[Collection entries]
*** Block opens ***

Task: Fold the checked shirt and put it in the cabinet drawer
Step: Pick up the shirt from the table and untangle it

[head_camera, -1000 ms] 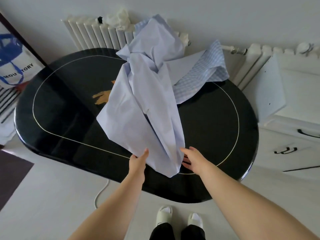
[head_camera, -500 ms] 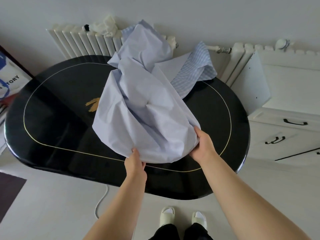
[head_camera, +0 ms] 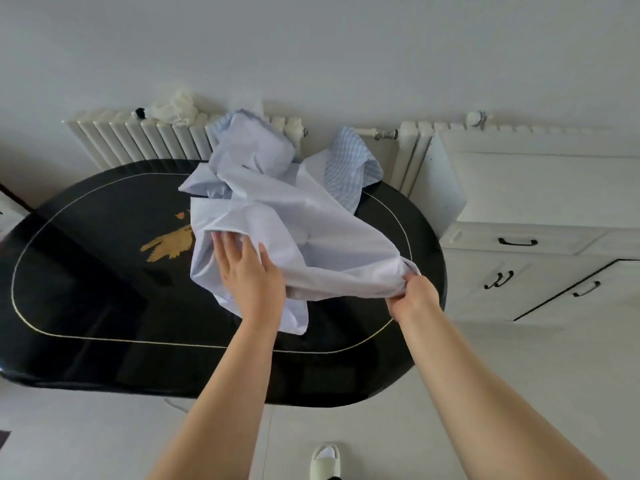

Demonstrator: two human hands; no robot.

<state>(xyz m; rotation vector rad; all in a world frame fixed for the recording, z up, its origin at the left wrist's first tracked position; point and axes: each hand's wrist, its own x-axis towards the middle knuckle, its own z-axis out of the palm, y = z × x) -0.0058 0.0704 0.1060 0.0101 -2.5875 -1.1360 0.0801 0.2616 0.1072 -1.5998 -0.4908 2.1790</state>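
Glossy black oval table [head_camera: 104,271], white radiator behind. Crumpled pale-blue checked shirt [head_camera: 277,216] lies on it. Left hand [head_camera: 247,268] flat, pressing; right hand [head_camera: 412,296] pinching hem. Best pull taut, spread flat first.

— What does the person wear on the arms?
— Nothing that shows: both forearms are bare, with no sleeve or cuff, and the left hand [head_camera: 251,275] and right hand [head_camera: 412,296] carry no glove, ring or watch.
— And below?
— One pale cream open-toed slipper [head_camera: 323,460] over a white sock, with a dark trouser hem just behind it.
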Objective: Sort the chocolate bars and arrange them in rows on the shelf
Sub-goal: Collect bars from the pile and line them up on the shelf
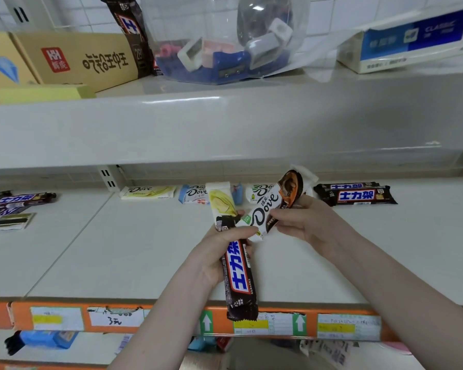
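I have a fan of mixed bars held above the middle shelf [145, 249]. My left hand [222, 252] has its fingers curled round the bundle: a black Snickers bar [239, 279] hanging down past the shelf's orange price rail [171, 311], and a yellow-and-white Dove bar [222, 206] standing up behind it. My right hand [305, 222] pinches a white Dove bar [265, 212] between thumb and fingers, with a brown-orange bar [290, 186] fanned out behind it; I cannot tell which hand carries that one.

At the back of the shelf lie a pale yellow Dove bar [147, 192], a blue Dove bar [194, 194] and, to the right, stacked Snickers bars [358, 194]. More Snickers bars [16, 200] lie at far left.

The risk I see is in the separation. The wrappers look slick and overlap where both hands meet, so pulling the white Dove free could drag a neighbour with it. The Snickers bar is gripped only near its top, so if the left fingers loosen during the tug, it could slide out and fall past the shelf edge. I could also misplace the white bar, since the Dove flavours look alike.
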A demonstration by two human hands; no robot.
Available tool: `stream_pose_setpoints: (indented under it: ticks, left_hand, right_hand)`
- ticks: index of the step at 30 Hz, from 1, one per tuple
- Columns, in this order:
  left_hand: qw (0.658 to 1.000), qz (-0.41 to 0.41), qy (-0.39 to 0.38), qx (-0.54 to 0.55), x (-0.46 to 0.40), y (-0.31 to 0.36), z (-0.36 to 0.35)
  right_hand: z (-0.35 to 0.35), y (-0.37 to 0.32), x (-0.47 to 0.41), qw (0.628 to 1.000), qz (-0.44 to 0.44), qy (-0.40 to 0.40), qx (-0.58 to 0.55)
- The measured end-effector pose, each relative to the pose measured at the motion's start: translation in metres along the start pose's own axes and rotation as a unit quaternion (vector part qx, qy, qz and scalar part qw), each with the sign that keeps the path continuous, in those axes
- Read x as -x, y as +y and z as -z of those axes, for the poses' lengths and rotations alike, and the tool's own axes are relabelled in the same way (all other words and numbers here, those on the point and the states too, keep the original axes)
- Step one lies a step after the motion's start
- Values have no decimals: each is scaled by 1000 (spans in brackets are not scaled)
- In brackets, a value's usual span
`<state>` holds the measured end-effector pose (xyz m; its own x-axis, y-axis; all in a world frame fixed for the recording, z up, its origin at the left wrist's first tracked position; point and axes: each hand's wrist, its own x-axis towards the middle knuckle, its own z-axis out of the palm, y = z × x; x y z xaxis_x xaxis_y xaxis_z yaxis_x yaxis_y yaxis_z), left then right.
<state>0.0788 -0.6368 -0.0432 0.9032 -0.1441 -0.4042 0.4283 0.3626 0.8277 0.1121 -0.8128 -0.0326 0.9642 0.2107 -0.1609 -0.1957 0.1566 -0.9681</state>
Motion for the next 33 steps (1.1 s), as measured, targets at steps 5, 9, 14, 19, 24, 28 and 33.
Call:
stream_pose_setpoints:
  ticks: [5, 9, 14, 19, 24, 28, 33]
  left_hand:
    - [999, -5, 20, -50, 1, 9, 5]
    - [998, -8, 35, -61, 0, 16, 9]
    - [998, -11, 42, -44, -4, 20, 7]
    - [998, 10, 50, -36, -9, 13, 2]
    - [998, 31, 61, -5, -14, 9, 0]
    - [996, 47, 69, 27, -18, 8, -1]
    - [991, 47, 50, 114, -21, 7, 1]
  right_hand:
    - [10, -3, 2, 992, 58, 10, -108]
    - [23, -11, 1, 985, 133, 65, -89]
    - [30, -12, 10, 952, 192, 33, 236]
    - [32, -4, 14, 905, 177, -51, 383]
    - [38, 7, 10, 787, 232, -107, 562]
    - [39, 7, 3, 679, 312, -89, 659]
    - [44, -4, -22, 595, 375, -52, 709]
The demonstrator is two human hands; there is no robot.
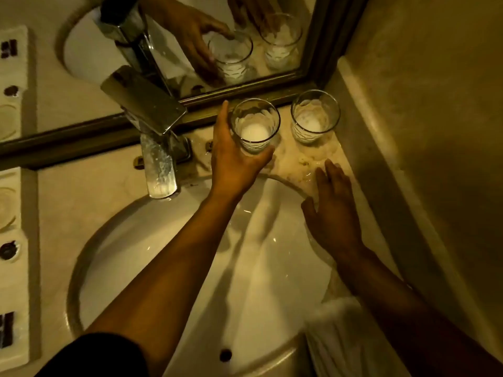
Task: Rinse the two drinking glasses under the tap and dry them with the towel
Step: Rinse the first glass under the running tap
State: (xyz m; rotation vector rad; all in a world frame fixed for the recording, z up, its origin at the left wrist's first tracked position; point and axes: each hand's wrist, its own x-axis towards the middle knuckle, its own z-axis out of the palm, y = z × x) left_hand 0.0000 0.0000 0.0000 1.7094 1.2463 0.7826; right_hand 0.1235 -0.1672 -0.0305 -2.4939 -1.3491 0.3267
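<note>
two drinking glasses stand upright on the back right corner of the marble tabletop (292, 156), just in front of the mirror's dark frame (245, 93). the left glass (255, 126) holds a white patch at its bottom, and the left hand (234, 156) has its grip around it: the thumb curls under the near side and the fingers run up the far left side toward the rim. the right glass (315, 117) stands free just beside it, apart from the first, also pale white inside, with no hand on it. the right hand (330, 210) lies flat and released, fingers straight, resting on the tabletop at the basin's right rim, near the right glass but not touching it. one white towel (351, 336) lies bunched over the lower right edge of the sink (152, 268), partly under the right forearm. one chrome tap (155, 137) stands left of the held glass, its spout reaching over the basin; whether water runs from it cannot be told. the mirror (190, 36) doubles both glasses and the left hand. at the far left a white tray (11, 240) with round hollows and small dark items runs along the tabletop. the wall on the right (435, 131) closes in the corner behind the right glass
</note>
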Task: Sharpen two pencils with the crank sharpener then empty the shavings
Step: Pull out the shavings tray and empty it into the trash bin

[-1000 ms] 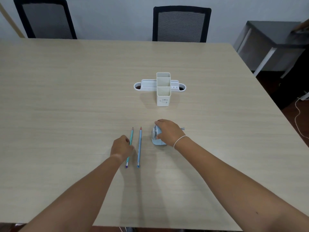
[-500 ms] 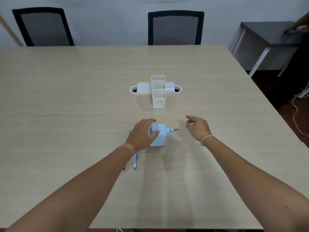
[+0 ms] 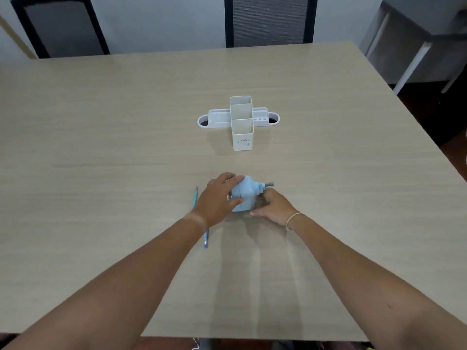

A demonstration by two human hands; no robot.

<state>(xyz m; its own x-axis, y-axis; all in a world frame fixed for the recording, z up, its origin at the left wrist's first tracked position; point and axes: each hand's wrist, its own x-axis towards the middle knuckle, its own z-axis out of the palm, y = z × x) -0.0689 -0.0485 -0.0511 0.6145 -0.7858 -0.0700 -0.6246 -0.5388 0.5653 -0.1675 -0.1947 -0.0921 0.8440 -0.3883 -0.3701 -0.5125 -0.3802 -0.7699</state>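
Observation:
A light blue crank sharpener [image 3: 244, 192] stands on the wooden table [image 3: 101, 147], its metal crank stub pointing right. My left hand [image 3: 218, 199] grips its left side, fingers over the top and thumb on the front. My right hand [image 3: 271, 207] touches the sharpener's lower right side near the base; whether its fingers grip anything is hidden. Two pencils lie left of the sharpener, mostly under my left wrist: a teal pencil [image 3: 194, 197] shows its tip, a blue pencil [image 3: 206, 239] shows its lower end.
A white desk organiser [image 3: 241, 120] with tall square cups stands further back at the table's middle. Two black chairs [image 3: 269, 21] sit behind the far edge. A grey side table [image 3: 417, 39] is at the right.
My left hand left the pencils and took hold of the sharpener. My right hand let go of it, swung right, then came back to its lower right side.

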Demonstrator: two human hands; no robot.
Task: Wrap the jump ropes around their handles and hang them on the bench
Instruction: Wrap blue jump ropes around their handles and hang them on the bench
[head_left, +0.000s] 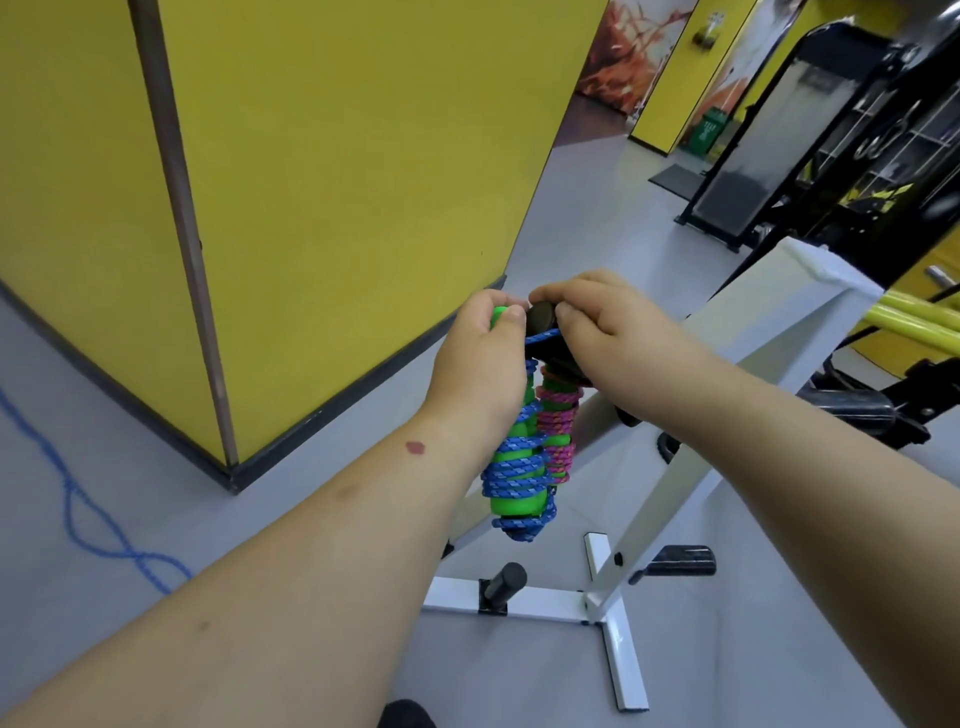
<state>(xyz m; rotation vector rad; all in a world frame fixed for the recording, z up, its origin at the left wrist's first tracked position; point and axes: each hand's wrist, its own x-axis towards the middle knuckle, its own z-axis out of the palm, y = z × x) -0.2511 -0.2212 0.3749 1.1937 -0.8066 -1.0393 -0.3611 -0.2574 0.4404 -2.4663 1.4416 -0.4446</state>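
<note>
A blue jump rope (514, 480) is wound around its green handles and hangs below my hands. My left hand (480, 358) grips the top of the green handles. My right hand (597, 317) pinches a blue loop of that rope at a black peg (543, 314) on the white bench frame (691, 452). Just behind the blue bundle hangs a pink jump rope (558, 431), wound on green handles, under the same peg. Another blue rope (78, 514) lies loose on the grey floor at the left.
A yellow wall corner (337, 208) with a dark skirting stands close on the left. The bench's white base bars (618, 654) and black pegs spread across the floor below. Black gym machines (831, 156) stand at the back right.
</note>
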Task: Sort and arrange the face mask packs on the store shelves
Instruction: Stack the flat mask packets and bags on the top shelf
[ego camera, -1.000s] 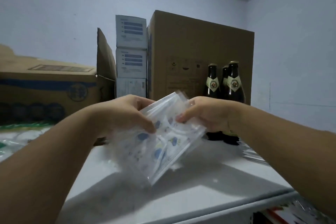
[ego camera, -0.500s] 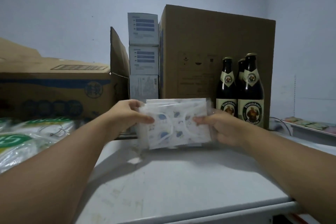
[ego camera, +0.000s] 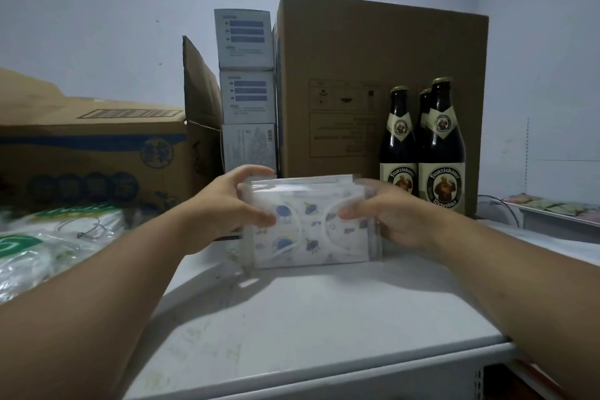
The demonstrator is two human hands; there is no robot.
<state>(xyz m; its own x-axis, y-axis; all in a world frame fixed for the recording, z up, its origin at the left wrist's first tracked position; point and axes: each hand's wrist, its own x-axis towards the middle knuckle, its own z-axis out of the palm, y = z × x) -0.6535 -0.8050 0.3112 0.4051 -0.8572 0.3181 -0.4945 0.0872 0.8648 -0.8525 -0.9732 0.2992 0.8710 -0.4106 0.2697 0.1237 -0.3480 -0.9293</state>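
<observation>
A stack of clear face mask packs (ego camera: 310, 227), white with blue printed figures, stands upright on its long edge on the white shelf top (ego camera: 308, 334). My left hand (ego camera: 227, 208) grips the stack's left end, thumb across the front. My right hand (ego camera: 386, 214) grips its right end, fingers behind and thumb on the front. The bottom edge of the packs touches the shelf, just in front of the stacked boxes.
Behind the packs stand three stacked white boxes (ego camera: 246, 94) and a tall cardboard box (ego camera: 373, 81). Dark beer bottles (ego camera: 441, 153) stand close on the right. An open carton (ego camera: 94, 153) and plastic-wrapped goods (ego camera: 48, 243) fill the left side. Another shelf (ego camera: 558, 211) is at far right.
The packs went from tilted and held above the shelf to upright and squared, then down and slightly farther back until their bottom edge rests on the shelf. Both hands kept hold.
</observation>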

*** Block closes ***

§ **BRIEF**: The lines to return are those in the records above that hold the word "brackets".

§ **EXERCISE ANSWER**:
- Values have no decimals: each is scaled by 1000 (spans in brackets are not scaled)
- In brackets, a value's usual span

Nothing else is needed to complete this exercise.